Nothing outside the range is wanted. Repeat exactly the lines below from the one with "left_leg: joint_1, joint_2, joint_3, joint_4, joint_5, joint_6" through the one with "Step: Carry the".

### Information shown
═══
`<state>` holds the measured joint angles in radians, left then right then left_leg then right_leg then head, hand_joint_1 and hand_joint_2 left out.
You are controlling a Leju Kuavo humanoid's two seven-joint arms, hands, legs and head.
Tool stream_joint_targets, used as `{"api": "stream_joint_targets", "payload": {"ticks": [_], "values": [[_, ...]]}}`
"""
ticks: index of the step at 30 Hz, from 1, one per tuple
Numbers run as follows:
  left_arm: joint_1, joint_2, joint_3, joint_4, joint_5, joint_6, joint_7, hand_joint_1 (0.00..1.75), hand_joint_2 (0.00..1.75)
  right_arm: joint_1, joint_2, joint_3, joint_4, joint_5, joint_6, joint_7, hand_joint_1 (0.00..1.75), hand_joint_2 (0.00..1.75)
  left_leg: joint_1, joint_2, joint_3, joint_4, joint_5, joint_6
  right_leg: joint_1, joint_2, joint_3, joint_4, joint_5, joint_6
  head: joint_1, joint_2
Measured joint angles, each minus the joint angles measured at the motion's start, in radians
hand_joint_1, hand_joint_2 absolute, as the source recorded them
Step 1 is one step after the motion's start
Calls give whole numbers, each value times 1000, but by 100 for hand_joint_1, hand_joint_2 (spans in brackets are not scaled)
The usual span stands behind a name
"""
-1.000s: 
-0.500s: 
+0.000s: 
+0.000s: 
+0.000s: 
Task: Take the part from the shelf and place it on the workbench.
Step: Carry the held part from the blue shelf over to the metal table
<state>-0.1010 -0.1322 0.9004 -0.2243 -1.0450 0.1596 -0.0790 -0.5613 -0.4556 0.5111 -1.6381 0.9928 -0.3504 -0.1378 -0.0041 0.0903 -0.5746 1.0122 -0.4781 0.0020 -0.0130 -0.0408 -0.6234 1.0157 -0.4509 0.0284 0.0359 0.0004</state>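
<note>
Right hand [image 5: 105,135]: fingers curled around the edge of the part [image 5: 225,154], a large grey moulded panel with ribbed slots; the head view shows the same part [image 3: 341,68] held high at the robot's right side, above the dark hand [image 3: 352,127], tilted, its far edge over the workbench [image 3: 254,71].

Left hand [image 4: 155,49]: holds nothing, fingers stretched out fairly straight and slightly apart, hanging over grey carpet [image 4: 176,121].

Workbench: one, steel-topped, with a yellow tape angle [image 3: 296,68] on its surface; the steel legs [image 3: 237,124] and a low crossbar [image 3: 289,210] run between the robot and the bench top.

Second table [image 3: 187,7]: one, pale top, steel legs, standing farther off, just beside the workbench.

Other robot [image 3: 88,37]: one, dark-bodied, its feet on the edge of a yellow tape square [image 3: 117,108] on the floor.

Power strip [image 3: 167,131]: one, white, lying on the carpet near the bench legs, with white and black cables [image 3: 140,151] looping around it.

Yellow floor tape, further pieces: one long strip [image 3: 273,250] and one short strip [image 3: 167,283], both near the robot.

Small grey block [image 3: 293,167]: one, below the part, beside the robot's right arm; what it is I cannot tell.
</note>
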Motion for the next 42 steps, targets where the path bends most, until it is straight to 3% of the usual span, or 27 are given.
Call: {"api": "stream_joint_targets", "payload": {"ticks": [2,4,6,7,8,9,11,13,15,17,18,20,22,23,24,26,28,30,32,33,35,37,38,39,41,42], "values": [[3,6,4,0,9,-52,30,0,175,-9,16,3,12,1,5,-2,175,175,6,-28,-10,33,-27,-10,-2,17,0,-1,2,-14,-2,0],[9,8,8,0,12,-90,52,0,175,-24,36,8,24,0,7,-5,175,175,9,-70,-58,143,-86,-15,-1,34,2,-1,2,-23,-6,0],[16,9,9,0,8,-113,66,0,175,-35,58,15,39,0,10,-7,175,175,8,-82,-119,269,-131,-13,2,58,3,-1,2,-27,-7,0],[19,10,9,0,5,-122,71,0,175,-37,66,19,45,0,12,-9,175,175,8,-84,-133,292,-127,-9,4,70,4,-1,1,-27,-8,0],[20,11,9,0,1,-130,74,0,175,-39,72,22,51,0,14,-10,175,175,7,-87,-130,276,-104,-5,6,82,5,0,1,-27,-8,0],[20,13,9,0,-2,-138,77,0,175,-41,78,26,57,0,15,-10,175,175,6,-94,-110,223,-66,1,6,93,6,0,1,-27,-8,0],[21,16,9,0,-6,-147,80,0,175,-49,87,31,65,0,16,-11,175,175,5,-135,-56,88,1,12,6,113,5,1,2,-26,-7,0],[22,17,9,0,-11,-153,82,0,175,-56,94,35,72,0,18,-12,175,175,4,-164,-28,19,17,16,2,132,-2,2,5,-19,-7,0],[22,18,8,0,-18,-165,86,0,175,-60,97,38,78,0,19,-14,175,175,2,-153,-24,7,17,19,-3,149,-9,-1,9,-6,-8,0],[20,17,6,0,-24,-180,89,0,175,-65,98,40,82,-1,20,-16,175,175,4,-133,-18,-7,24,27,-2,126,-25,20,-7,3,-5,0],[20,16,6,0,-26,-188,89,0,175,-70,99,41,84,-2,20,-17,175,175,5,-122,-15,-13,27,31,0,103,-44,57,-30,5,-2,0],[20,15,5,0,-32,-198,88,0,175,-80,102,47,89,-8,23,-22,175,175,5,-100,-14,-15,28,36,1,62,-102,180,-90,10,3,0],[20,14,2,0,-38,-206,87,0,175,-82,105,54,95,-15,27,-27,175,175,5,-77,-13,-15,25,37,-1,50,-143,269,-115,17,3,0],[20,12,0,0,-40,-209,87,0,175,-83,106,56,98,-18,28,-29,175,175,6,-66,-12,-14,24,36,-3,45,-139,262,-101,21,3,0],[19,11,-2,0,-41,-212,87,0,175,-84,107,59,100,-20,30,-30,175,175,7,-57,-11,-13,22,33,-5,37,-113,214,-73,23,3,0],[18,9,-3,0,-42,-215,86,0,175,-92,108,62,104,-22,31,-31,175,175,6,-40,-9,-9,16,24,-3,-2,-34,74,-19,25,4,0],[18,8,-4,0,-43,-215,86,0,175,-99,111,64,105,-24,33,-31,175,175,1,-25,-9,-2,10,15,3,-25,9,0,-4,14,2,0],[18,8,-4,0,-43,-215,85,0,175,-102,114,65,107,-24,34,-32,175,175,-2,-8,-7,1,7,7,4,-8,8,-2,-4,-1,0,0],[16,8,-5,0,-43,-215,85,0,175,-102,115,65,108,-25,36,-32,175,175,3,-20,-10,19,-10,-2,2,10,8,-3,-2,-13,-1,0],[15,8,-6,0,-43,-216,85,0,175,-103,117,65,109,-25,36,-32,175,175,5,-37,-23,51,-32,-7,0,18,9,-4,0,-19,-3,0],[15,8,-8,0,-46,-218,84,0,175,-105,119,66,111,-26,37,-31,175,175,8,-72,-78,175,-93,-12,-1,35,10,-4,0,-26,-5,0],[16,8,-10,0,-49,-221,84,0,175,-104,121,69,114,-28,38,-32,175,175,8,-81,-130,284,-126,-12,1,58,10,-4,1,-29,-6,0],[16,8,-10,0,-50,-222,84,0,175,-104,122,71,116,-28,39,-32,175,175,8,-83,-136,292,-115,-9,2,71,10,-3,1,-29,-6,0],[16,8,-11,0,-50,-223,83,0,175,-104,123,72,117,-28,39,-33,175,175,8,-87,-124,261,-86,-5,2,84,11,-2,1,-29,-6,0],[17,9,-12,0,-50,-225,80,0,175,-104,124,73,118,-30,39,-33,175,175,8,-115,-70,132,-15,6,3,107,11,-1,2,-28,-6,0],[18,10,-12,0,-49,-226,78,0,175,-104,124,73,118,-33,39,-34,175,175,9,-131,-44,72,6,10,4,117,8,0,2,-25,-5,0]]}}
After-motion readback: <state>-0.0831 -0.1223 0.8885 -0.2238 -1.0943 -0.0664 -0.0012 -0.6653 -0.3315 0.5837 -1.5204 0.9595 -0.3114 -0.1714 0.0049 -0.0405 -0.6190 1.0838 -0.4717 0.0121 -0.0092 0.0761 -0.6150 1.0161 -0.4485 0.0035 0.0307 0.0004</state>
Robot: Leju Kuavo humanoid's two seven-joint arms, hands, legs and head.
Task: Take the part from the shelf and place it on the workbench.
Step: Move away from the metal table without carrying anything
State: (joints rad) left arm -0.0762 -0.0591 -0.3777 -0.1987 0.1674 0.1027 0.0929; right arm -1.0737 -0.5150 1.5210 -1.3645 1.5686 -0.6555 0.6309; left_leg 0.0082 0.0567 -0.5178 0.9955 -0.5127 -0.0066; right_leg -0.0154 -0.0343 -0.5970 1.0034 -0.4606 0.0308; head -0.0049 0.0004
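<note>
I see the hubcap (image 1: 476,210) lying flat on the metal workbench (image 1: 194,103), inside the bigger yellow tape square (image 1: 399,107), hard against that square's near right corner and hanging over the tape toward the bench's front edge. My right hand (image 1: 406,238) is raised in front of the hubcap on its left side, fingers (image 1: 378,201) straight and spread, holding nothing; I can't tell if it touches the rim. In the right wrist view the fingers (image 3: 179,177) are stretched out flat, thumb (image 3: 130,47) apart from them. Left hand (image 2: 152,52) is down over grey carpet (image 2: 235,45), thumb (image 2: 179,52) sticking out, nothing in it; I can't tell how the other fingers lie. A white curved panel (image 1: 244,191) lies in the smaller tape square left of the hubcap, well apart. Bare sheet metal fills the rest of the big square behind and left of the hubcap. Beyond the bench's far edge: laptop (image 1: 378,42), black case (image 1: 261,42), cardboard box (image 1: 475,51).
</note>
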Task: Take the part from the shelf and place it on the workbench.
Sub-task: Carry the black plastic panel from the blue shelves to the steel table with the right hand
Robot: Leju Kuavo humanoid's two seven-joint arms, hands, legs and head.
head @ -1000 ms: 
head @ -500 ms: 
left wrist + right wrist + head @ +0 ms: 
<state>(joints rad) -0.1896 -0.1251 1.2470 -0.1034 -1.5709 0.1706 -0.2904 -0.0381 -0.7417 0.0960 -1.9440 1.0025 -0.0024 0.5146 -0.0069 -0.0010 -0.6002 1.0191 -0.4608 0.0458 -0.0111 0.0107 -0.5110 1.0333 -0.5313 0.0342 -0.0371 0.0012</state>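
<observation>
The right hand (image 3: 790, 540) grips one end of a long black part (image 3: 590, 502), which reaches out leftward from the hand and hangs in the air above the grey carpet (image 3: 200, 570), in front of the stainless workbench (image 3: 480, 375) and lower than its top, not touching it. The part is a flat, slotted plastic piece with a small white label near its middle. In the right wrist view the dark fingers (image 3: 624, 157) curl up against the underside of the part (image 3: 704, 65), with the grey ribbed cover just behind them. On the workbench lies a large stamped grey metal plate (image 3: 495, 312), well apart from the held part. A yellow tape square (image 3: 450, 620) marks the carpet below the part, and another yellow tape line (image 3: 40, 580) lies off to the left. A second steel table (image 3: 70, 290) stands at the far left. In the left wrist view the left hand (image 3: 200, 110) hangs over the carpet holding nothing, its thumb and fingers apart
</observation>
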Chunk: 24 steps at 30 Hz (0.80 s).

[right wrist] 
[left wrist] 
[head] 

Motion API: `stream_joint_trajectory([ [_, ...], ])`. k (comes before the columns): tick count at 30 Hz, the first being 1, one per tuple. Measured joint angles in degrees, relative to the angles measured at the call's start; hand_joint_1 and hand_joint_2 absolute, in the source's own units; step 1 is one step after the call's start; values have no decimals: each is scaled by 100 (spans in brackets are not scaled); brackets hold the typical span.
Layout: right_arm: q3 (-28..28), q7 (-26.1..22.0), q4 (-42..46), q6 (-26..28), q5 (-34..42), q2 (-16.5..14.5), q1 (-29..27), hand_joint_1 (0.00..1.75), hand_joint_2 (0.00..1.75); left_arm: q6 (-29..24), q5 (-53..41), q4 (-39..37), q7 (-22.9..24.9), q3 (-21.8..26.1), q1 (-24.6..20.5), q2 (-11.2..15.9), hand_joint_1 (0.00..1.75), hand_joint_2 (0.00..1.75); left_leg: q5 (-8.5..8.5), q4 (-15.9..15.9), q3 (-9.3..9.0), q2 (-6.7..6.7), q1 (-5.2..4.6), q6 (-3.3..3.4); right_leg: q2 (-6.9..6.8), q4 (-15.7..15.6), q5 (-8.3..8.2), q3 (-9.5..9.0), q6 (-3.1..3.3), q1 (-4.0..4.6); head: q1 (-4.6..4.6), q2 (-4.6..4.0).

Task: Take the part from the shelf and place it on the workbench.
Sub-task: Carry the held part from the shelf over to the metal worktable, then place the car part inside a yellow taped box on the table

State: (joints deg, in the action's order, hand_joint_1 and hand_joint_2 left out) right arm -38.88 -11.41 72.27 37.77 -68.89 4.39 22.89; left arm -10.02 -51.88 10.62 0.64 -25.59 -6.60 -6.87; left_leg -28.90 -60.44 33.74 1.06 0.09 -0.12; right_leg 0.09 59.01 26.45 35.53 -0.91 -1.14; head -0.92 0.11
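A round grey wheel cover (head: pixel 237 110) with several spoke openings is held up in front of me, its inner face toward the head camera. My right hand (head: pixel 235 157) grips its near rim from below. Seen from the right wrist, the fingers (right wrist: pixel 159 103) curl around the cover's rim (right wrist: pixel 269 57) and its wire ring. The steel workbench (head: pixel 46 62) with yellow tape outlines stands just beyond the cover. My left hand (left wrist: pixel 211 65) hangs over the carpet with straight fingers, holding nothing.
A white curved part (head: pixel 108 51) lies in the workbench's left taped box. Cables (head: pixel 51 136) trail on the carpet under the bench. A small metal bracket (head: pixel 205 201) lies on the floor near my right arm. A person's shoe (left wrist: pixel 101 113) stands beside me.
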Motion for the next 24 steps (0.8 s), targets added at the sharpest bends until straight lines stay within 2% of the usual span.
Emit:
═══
### Answer section
  left_leg: joint_1, joint_2, joint_3, joint_4, joint_5, joint_6
  right_leg: joint_1, joint_2, joint_3, joint_4, joint_5, joint_6
  head: joint_1, joint_2
Measured joint angles, each minus the joint angles measured at the motion's start, in radians
hand_joint_1, hand_joint_2 absolute, as the source recorded them
Step 1 is one step after the motion's start
Calls give whole numbers, each value times 1000, but by 100 for hand_joint_1, hand_joint_2 (spans in brackets are not scaled)
The usual span stands behind a name
"""
-1.000s: 
-0.500s: 
+0.000s: 
+0.000s: 
+0.000s: 
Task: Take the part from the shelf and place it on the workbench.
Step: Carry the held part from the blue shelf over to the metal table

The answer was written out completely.